▶ [TASK INPUTS]:
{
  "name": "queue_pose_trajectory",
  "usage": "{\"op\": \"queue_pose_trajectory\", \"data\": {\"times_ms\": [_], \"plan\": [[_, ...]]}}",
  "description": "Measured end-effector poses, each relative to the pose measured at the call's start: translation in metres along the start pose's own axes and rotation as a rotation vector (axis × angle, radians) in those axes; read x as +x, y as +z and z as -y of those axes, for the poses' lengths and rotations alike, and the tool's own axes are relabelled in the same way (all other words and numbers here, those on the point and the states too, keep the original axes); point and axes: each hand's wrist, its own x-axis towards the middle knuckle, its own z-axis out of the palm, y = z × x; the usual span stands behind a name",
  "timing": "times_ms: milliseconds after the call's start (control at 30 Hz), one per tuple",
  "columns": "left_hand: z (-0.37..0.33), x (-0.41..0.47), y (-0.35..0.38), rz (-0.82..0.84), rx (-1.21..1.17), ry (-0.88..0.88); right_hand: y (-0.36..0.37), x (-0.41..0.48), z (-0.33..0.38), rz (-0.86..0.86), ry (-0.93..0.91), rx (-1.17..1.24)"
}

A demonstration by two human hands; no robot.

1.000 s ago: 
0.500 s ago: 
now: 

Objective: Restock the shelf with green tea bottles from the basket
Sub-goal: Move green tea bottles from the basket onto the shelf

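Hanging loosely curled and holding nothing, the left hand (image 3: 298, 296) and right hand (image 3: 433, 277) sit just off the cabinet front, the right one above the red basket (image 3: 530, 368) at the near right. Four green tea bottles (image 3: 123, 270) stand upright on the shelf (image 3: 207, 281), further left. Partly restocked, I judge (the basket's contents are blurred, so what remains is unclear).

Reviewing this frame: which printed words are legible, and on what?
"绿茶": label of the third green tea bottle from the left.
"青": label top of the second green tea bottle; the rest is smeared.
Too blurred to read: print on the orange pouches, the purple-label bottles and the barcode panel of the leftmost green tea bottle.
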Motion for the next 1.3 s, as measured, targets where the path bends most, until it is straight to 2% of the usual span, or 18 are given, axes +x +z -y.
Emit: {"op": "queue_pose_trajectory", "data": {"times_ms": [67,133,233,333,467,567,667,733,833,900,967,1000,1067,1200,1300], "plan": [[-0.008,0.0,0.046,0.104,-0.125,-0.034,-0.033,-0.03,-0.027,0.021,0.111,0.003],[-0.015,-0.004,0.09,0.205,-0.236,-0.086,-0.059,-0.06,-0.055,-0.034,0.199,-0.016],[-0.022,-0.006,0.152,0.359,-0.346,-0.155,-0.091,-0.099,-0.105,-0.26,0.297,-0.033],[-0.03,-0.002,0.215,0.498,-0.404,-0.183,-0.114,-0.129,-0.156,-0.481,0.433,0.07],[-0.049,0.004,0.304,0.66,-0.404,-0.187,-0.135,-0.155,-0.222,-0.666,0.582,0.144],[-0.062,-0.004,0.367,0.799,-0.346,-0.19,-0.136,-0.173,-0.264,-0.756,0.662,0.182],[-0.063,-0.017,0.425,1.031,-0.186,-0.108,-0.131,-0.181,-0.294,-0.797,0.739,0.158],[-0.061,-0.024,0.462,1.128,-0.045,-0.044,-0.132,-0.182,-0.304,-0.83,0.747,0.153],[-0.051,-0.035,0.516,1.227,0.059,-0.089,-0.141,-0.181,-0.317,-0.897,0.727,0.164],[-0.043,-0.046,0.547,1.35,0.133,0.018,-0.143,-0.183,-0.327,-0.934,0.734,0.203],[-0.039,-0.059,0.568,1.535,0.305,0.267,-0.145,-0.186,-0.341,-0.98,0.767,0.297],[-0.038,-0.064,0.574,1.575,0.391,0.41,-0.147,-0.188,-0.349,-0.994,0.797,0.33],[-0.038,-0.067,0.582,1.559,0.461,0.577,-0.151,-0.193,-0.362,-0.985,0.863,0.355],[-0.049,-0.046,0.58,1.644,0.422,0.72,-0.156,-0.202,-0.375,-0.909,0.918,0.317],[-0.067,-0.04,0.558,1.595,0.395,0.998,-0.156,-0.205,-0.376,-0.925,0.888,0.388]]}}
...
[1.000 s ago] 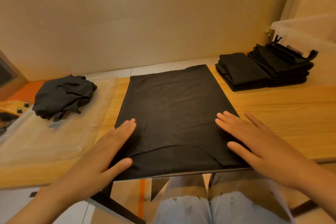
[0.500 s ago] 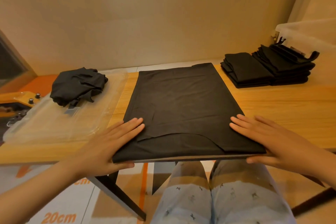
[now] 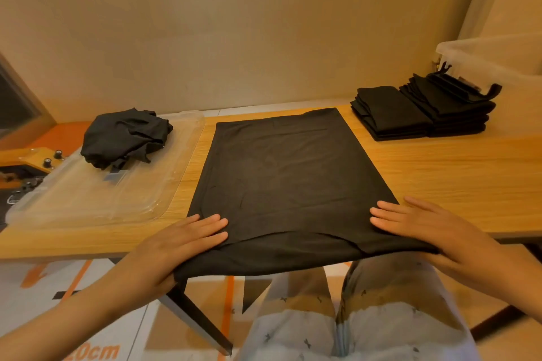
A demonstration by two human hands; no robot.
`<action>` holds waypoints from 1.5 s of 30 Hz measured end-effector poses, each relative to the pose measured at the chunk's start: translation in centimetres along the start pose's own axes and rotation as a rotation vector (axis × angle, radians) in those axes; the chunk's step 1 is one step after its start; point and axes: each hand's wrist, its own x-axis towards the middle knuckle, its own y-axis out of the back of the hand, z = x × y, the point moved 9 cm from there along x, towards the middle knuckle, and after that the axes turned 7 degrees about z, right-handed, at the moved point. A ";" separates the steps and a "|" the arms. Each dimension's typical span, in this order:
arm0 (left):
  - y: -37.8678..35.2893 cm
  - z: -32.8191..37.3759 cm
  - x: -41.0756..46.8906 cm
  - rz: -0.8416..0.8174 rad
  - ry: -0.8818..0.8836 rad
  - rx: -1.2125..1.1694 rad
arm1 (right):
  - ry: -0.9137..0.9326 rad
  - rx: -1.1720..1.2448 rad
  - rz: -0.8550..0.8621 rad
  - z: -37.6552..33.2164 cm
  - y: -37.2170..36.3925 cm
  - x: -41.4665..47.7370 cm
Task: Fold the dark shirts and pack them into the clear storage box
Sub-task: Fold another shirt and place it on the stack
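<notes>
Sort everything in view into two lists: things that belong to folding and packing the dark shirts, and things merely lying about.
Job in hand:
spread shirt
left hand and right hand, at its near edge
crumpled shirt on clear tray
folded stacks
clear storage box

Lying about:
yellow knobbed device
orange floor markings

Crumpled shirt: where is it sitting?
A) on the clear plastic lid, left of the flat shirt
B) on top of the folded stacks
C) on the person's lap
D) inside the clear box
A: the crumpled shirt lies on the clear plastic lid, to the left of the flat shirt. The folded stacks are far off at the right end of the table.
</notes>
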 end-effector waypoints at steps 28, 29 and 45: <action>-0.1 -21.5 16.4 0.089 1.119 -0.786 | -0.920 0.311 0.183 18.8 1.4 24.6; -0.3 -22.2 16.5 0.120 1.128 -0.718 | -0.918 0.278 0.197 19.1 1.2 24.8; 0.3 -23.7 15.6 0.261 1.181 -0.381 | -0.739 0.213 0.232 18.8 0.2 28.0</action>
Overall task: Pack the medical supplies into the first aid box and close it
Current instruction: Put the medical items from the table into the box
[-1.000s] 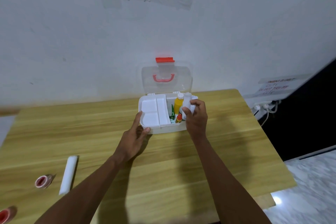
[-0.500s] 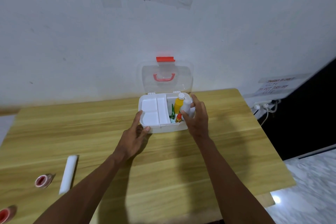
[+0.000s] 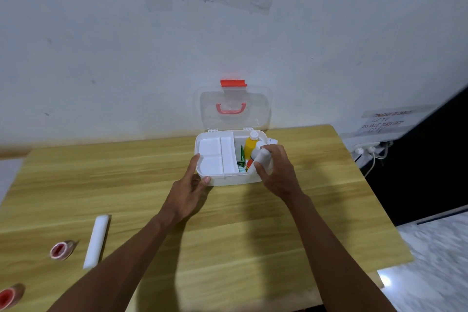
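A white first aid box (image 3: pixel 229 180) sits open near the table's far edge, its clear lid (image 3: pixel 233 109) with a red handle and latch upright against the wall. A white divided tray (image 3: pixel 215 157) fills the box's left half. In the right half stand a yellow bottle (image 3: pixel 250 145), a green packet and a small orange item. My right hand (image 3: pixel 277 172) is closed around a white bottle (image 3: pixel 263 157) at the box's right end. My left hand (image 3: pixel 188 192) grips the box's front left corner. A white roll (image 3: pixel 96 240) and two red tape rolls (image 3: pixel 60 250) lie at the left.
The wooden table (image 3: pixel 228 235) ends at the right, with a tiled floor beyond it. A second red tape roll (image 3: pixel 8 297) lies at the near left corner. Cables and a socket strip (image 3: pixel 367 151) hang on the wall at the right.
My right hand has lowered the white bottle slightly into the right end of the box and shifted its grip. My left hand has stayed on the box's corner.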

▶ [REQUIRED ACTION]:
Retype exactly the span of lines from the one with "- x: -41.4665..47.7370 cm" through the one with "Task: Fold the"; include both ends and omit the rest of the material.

▶ [RESULT]:
  - x: -41.4665..47.7370 cm
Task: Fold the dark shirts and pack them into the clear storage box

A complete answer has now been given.